## Goal of the exercise:
Print out all of the data below, keeping it identical to the original.

## Available data:

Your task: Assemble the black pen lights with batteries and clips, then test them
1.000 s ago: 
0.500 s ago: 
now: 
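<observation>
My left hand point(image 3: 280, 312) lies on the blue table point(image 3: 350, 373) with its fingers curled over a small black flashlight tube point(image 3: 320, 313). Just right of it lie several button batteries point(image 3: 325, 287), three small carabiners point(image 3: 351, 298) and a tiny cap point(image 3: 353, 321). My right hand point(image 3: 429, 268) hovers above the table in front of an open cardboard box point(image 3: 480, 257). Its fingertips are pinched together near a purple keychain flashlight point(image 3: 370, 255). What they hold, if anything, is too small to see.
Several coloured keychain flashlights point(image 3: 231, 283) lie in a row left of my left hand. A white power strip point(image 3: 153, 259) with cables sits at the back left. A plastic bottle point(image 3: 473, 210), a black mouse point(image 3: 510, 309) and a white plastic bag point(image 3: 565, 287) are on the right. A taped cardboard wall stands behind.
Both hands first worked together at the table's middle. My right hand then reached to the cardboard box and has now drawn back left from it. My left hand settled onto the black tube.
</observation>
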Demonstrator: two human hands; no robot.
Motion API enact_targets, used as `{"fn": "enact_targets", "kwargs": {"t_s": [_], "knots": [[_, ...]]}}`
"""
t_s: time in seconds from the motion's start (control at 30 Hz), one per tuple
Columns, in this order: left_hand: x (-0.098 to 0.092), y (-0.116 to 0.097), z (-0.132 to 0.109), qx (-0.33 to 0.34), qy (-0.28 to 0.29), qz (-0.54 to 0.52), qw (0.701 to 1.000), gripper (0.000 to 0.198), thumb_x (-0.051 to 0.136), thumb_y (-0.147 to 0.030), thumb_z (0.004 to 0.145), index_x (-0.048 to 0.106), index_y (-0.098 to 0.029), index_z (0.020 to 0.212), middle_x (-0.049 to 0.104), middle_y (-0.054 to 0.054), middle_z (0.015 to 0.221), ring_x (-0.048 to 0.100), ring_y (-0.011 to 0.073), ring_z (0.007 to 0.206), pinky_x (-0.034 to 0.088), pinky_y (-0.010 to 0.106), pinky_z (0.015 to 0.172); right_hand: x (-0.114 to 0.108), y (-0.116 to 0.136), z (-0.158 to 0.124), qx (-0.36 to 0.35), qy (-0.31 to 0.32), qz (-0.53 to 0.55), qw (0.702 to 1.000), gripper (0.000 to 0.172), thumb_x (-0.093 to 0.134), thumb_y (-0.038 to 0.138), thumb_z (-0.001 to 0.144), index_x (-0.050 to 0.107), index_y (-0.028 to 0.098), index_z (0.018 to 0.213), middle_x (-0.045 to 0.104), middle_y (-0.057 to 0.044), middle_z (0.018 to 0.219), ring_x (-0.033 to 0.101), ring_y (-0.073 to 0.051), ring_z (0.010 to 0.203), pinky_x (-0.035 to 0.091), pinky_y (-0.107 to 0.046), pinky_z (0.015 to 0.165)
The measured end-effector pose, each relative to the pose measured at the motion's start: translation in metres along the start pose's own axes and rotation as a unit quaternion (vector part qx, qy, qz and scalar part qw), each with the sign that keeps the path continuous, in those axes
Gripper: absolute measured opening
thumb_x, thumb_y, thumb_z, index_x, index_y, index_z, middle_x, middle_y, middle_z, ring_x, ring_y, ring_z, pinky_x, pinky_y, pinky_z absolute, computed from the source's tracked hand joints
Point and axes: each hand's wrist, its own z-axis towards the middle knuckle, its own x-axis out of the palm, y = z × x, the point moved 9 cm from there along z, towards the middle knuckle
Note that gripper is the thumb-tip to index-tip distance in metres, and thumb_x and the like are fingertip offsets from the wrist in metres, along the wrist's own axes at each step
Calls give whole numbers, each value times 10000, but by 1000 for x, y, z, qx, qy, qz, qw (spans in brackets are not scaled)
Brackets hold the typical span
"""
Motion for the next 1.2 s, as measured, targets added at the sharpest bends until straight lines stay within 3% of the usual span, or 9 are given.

## Reply:
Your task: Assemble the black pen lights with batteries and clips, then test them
1.000 s ago: 
0.500 s ago: 
now: 
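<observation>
My left hand point(image 3: 280, 312) lies on the blue table point(image 3: 350, 373) with its fingers curled over a small black flashlight tube point(image 3: 320, 313). Just right of it lie several button batteries point(image 3: 325, 287), three small carabiners point(image 3: 351, 298) and a tiny cap point(image 3: 353, 321). My right hand point(image 3: 429, 268) hovers above the table in front of an open cardboard box point(image 3: 480, 257). Its fingertips are pinched together near a purple keychain flashlight point(image 3: 370, 255). What they hold, if anything, is too small to see.
Several coloured keychain flashlights point(image 3: 231, 283) lie in a row left of my left hand. A white power strip point(image 3: 153, 259) with cables sits at the back left. A plastic bottle point(image 3: 473, 210), a black mouse point(image 3: 510, 309) and a white plastic bag point(image 3: 565, 287) are on the right. A taped cardboard wall stands behind.
Both hands first worked together at the table's middle. My right hand then reached to the cardboard box and has now drawn back left from it. My left hand settled onto the black tube.
</observation>
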Demonstrator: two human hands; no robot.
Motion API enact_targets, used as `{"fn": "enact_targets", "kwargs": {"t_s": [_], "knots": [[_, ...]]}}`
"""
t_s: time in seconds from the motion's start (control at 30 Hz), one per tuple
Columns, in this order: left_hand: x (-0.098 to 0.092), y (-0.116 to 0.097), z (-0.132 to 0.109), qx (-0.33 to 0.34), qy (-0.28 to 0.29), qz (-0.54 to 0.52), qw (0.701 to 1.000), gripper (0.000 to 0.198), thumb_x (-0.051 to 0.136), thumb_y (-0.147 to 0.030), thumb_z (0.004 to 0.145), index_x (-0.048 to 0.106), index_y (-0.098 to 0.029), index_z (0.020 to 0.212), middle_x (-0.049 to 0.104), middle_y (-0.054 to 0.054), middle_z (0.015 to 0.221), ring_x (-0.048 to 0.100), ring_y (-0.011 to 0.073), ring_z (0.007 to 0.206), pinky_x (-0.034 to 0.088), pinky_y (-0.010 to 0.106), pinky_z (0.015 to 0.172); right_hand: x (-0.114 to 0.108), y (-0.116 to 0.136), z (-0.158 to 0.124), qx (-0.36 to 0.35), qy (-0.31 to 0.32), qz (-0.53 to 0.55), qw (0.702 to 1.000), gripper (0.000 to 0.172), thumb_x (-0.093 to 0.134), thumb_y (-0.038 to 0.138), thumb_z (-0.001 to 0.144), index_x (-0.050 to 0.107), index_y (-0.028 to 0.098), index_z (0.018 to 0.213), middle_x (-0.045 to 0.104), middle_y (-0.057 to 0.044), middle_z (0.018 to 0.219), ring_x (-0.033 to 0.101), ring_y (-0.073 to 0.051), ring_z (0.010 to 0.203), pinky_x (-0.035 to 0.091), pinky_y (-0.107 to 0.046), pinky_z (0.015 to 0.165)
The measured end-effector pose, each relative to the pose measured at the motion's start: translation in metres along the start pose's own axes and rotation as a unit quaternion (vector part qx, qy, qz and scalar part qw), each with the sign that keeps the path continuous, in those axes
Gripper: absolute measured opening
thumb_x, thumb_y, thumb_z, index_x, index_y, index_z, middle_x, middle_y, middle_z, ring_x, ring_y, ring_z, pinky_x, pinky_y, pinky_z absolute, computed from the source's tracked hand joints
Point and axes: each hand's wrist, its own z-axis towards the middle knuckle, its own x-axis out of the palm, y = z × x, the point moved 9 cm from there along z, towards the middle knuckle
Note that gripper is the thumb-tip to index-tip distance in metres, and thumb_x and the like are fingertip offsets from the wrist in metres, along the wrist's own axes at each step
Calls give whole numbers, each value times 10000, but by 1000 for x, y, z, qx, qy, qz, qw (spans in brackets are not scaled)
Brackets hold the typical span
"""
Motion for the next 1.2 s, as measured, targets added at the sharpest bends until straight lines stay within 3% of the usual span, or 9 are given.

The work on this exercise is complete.